> [WHAT TO PRODUCE]: Everything in the data must be repeated exactly, apart from the pictures, which are left out.

> [DATA]:
------------------------------------

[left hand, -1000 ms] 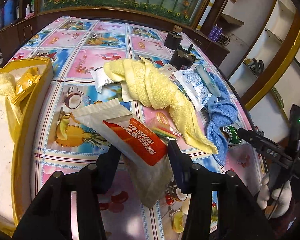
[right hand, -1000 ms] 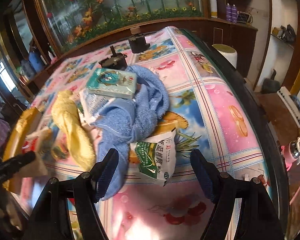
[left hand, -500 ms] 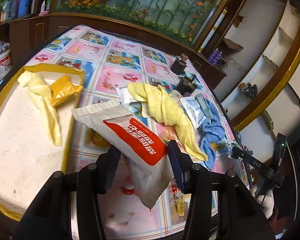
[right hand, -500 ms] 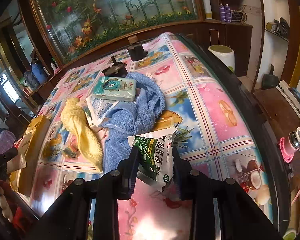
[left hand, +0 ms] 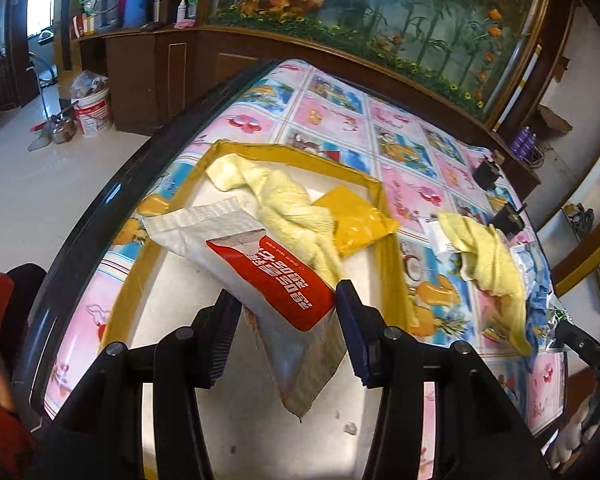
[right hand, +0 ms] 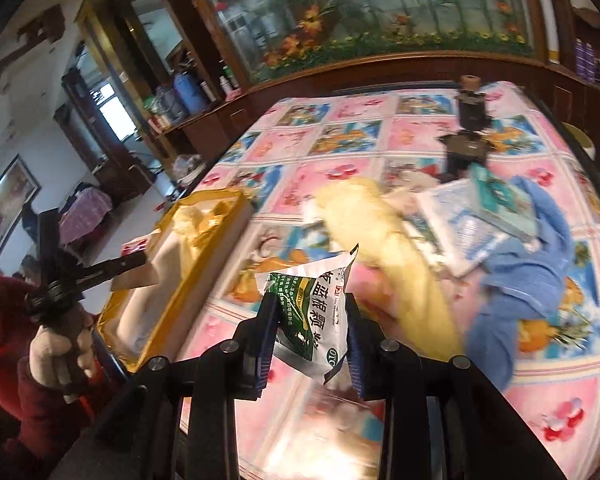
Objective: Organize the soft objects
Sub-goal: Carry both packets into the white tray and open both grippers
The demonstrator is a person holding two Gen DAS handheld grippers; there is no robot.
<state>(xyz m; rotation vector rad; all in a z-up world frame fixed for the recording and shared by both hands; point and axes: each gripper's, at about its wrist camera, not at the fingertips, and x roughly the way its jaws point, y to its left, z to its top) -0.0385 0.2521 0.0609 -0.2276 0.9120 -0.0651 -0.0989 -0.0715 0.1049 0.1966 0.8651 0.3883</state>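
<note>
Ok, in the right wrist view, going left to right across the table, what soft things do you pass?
yellow tray → green and white packet held in the right gripper → yellow towel → blue towel

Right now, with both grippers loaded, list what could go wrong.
1. The left gripper pinches the red-and-white pouch only near one end; the long free end may swing or slip before release over the yellow tray.
2. The right gripper holds the green-and-white packet while the view is motion-blurred; a fast sweep could catch the yellow towel on the table.
3. The tray already holds a yellow cloth and yellow packet, so drops may pile unevenly.
</note>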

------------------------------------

> [RESPONSE AREA]:
[left hand, -1000 ms] 
[right hand, -1000 ms] 
[left hand, -500 ms] 
[right hand, -500 ms] 
[left hand, +0 ms] 
[right hand, +0 ms] 
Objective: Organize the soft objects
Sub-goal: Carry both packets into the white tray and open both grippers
The demonstrator is a person holding two Gen DAS handheld grippers; there is no robot.
<state>(xyz m; rotation vector rad; all in a z-up world frame fixed for the recording and shared by both hands; point and axes: each gripper's, at about its wrist camera, not at the fingertips, and x roughly the way its jaws point, y to its left, z to its top) -0.0385 0.2521 0.0609 -0.2276 0.9120 -0.0651 -0.0989 -0.0715 0.1049 0.1966 0.8651 0.3883</state>
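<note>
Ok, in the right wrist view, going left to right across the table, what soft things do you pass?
yellow tray → green and white packet held in the right gripper → yellow towel → blue towel

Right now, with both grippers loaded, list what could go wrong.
1. The left gripper pinches the red-and-white pouch only near one end; the long free end may swing or slip before release over the yellow tray.
2. The right gripper holds the green-and-white packet while the view is motion-blurred; a fast sweep could catch the yellow towel on the table.
3. The tray already holds a yellow cloth and yellow packet, so drops may pile unevenly.
</note>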

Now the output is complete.